I mentioned my brother earlier.
Here's the fields he worked as he moved up from Electrical Apprentice to Master Electrician with a degree from the University of Alaska in Automation & Controls. The company he worked for paid for his degree
- Residential Electrical
- Commercial
- Industrial
- Started in Water & Wastewater Treatment (I helped him here because I was already in this field)
- Oilfied in Western Colorado & Wyoming
- Then moved to Alaska for Oilfied - This is where the instrumentation started
- Lead mine in Alaska
- One of the giant fishing processing boats (Caught, Processed and Packaged right on the boat)
I''m missing a few I'm sure. Most of these jobs had unique working hours due to their locations and circumstances. But he loved it. The lead mine was 4 weeks on and then 2 weeks off. So he was able to go crazy extended adventures in Alaska as he's a huge fisherman and hunter.
Finally settled on a job with one of the largest sawmills in the country and heads up their automation process. Travels all over the country
Telling me about some dude who entered the trades years ago and is successful now is completely irrelevant to what will be happening in the trades 15-20 years from now. It's essentially the entire point about the problem with trying to predict job demand in the future.

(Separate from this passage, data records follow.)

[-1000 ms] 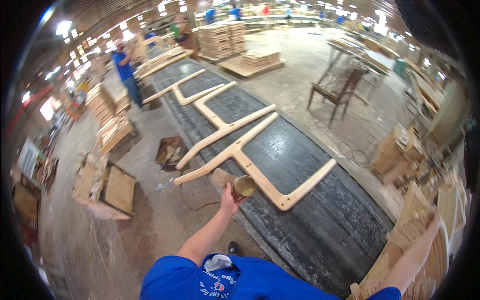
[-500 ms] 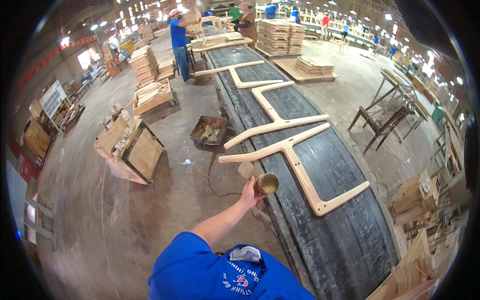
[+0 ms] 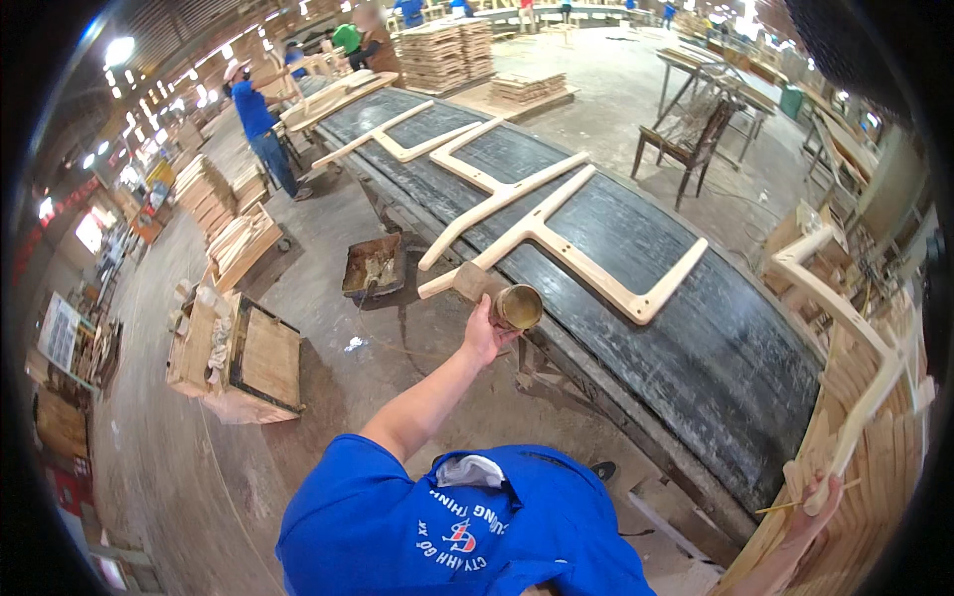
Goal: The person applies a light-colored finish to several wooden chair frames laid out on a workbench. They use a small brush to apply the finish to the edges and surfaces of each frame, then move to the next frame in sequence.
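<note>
My left hand (image 3: pixel 484 333) is closed round a small round can (image 3: pixel 519 307) with yellowish stuff inside, above the near edge of the dark conveyor belt (image 3: pixel 636 382). A flat brownish piece (image 3: pixel 472 281) shows just beyond its fingers; whether the hand holds it is unclear. At the far right, my right hand (image 3: pixel 817 495) grips the lower end of a pale wooden chair frame (image 3: pixel 845 313), which is raised over a stack of similar parts. A thin yellowish stick (image 3: pixel 785 508) pokes out at that hand. The nearest frame on the belt (image 3: pixel 586 263) lies just past the can.
Two more frames (image 3: pixel 507 189) (image 3: pixel 397 139) lie farther along the belt. Stacked wooden parts (image 3: pixel 884 477) stand at the right. A wooden box cart (image 3: pixel 263 358) and a dirty tray (image 3: pixel 374 266) stand on the left floor. A person in blue (image 3: pixel 256 124) works at the far end.
My view has swung to the right. My right hand has come into clear sight, holding a chair frame up at the right. The left hand keeps the can near the belt's edge.
</note>
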`<state>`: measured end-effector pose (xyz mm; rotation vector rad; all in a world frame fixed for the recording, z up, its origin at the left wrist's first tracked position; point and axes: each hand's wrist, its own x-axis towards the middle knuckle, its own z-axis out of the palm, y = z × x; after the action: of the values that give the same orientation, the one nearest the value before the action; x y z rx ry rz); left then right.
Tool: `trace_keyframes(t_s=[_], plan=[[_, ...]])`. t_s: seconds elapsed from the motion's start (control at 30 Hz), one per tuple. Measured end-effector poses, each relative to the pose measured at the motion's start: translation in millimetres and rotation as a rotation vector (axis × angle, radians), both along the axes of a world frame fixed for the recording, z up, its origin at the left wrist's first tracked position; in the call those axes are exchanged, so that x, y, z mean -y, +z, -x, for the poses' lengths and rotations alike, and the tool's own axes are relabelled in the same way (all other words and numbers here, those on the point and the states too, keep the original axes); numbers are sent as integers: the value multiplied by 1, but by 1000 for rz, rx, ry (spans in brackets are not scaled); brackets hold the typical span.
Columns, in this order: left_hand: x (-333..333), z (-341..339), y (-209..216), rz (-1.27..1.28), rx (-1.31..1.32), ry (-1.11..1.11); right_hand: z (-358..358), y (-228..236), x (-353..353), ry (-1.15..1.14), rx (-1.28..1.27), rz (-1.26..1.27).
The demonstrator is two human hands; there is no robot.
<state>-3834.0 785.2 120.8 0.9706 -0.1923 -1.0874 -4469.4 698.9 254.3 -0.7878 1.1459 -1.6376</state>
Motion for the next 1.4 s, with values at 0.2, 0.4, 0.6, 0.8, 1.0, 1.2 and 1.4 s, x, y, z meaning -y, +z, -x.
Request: trace_keyframes(t_s=[0.2, 0.4, 0.6, 0.8, 1.0, 1.2, 1.4], plan=[[9, 40, -5, -20, -43, -84, -8, -39, -64, 297, -158, 37], [-12, 60, -24, -112, -11, -97, 24, -106, -79, 426, -27, -199], [38, 96, -37, -165, -32, -167, 106, -164, -17, 580, -780, -732], [88, 149, -36, -239, 152, -209, 69, -72, 51, 228, -1425, -302], [186, 217, -5, -93, 210, -195, -23, -6, 147, 573, -556, 27], [213, 232, 17, -27, 184, -183, -174, -36, 187, 775, -356, 151], [232, 216, 17, -50, 216, -134, -228, -79, 224, 699, -332, 36]])
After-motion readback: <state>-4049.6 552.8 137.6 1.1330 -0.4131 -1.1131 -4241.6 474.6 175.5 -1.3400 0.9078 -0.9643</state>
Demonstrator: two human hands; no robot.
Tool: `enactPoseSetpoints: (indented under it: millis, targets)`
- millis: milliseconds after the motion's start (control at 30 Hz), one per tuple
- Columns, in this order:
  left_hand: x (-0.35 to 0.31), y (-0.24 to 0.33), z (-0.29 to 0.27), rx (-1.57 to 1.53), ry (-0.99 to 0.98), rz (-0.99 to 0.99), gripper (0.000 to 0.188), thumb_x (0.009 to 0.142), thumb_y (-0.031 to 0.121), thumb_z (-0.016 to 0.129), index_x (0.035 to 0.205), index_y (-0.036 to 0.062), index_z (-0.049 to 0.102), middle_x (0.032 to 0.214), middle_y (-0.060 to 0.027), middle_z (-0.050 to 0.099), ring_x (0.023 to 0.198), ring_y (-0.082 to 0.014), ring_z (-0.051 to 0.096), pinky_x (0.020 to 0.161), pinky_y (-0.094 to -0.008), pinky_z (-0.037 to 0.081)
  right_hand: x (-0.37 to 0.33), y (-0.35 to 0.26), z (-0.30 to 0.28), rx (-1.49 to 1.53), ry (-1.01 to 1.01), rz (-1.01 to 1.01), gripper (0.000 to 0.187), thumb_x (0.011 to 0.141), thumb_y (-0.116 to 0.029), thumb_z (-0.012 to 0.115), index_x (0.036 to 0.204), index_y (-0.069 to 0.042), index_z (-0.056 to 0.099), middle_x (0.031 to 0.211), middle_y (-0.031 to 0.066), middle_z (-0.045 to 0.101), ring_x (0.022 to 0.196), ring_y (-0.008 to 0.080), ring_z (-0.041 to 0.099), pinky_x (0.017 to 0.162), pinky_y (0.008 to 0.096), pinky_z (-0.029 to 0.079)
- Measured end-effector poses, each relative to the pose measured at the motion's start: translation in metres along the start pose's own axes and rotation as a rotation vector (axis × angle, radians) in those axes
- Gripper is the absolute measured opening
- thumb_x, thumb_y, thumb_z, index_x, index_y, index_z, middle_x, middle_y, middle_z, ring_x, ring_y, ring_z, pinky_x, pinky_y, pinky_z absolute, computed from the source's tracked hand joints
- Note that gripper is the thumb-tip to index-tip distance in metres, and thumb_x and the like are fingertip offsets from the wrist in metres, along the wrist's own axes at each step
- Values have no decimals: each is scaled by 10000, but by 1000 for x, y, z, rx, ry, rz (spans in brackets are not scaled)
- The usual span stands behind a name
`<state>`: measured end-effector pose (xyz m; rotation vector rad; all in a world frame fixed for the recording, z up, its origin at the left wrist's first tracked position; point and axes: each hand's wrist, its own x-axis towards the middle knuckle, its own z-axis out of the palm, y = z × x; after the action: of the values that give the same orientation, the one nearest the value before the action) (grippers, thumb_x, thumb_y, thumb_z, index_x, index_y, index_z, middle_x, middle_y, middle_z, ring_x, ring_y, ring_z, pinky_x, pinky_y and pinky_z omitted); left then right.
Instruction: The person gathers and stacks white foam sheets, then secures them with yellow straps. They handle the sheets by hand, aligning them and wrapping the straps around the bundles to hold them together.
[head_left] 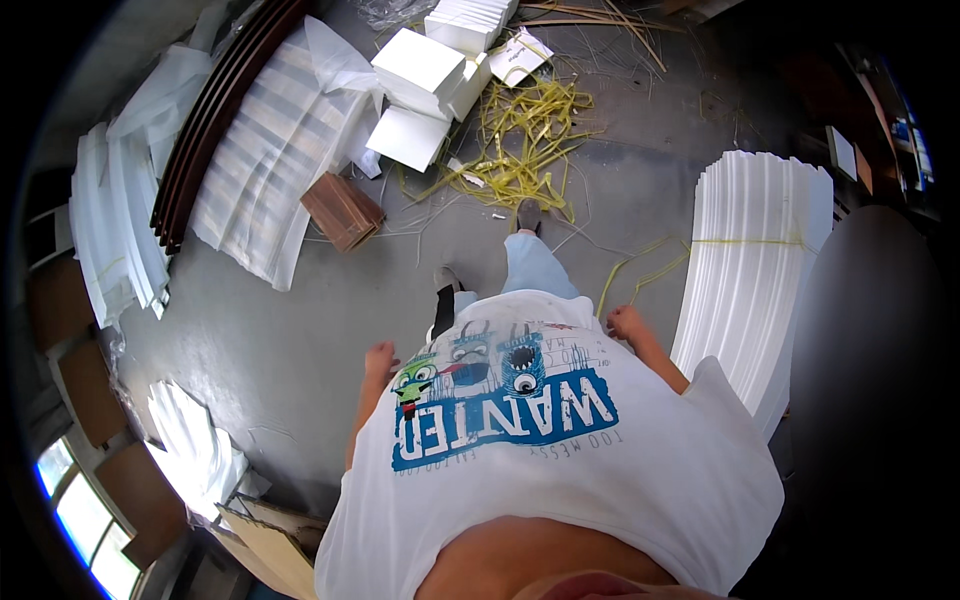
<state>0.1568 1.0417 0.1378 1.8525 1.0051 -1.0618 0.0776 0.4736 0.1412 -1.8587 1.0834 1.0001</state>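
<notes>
My left hand [381, 359] hangs beside the shirt on the left, over the grey floor. Its fingers are loosely curled, and nothing shows in them. At the shirt's right edge, my right hand [625, 323] is low with its fingers bent inward. A thin yellow strap [655, 272] runs from a tall stack of white strips toward this hand. Whether the fingers grip the strap or it lies behind them, I cannot tell. The stack of long white strips [740, 275] stands to the right of my right hand, bound by a yellow strap.
Ahead, a tangle of yellow straps [535, 130] lies by my right foot. White blocks [415, 80] are piled beyond it. A brown bundle [343, 211] lies beside plastic-wrapped panels [275, 150] and dark brown strips [215, 110]. Boards [265, 545] lean at lower left.
</notes>
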Motion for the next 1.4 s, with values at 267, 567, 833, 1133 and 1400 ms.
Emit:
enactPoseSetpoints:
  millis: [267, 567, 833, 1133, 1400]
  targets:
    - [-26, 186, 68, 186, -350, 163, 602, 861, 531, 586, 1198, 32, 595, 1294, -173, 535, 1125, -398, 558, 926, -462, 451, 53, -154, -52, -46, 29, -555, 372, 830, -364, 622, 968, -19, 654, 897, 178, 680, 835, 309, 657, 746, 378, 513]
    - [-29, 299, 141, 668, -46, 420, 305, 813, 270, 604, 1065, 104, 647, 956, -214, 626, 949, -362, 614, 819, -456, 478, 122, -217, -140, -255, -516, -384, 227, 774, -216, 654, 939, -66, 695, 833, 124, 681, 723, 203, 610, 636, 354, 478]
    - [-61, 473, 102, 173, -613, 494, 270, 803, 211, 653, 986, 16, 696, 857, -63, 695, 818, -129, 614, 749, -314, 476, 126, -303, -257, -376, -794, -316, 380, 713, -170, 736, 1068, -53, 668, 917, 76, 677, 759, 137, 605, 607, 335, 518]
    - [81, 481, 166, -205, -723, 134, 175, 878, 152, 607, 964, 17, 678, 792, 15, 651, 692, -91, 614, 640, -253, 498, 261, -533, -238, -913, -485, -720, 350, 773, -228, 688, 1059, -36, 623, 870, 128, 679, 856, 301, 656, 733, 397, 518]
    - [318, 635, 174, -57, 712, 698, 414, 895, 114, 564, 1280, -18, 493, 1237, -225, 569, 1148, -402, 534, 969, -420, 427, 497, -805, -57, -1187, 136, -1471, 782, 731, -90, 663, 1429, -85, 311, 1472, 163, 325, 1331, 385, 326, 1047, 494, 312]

I know that you think that blue collar jobs will always be in demand.
But they said that about factory work. Then they said it about computer science. And in both circumstances, technology and the economy changed things. The reality is that human beings are very bad at predicting the future more than 5 years out.
The thing that you, and others, often overlook is that quantity of demand changes. Will there always be plumbers? Of course. Will we always need as many plumbers as we currently need? Not necessarily. Will we always need electricians? Sure but maybe not as many. Hence, the shortsightedness is in assuming that technology either completely irradicates a field or it doesn't affect the field at all. Both are wrong. Quantity of demand is what changes.
This is what happened with white collar work as well. People with college degrees are still getting hired and still making truckloads of money. Frankly, the college degree people are overall out-earning the blue collar guys. There are way more 7 figure accountants, doctors, lawyers, financiers than 7 figure plumbers and electricians. Does that mean that their industries were not affected by technological advancement? Of course not, it's silly to point to the top end of any field as a way to dismiss what's happening at the bottom end of that field.
And, frankly, if you're not paying attention to the technological innovations in a field, it's the height of bad thinking to assume there aren't any happening. Are you keeping up on the innovations in the fields you listed? Or are you paying the classic investment mistake -- "Past performance does not guarantee future results."